I lived and worked at George’s Ski Hire on the mountain from May until October last year. It was one of the best snow seasons on record. Walking to work each day with a wind chill down to -12 degrees and knee-deep snow was certainly in stark contrast to my first summer here in Shepparton.
My motivation for living in a ski resort was simple. It was my love for photography and mountains.
Looking back at my portfolio from Mt Buller, I was able to achieve a number of images I am really proud of. One particular image comes to mind: I was hanging off a steep slope in Mt Buller back country while photographing Rob Aivatoglou of George’s Ski Hire, capturing some fantastic images in the late afternoon light, with my crampons biting into the ice crust.
Full credit to Rob for going up and down the slopes with full ski gear until I achieved what I was after. I’m sure he was sick of me saying “one more time Rob!’’.
Living in a ski resort is not without its challenges, and after five months many are glad to see the end of the season and to resume normal life.
A drawback of living on the mountain is you can’t just hop in the car and drive home after work, stop at the shops and have a coffee with regular friends or family. Catching a bus off the mountain to even nearby Mansfield takes both planning and scheduling with work duties.
Living and working with a group of people you have never met before in a confined space for months on end produces its own issues and would make a great premise for a TV show. Oh, I think it already has!
The mountain environment can also take its toll. I have spent a significant amount of time in my adventures enduring seriously cold conditions and at high altitudes, but my health took a battering on Mt Buller with colds and flus in a vicious never-ending cycle.
However, while these negatives can cloud memories, many positives came out of my experience. I met some truly good people, and building strong friendships was a wonderful part of my journey.
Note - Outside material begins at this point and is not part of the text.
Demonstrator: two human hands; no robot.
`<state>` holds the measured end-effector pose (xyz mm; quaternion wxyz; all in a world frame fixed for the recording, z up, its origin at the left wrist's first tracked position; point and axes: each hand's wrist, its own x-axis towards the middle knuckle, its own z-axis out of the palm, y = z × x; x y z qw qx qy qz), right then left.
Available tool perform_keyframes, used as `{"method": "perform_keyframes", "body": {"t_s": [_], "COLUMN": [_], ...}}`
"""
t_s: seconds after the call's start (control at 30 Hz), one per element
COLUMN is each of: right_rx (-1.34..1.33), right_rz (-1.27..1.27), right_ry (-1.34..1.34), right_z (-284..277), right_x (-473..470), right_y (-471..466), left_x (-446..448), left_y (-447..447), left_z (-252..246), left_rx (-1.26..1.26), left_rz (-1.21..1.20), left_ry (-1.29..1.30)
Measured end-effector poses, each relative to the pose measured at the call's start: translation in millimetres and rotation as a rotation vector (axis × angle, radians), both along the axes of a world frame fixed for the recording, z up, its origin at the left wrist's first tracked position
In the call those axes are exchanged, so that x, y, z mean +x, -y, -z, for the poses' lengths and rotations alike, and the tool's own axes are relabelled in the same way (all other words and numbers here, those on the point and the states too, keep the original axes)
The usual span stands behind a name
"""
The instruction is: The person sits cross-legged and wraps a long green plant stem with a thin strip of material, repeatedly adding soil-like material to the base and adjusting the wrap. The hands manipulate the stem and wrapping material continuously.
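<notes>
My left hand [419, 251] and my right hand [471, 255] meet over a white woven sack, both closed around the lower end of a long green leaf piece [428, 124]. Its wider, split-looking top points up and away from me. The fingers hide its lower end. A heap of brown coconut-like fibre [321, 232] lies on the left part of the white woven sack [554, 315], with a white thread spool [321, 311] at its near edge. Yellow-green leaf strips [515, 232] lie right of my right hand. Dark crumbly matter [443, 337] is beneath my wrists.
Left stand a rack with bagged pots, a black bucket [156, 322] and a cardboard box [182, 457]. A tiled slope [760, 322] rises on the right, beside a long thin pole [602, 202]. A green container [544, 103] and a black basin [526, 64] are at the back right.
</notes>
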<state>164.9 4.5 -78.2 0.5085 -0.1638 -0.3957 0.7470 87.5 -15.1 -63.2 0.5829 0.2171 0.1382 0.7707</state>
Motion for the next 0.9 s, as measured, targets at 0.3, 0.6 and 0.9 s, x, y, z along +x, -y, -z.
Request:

From seeing the magnificent husky dogs with Brett Hadden sledding in a wonderful winter environment to working alongside Andrea Aivatoglou, simply made the everyday grind that much easier.
I love talking about adventure equipment and speaking with Alan Dower from XTM Performance about technical Merino fabrics was a highlight for me as an outdoor gear nerd.
Walking to work each day in deep snow and waking up like an excited kid to see how deep it would be out of the bedroom window, was something I could never tire of.
Learning the history of the mountain through George Aivatoglou and seeing the future in his grandchildren was a unique look into the mountain way of life, and the sunrises and sunsets from the summit were truly magical and a photographer’s delight.
I currently have photographs on display at Mt Buller reception that I need to go and see before the start of the season on the Queen’s Birthday weekend. Then, the fun of the 2019 season will begin.
This season I want to go further back-country in the Australian Alps, but first I will be hitting the mountains of New Zealand and no doubt putting my avalanche training to the forefront of my mind again.
For those heading to Mt Buller this season, hopefully I’ll bump into you at Koflers Hutte to chat over a Kransky and coffee on the slopes. See you there.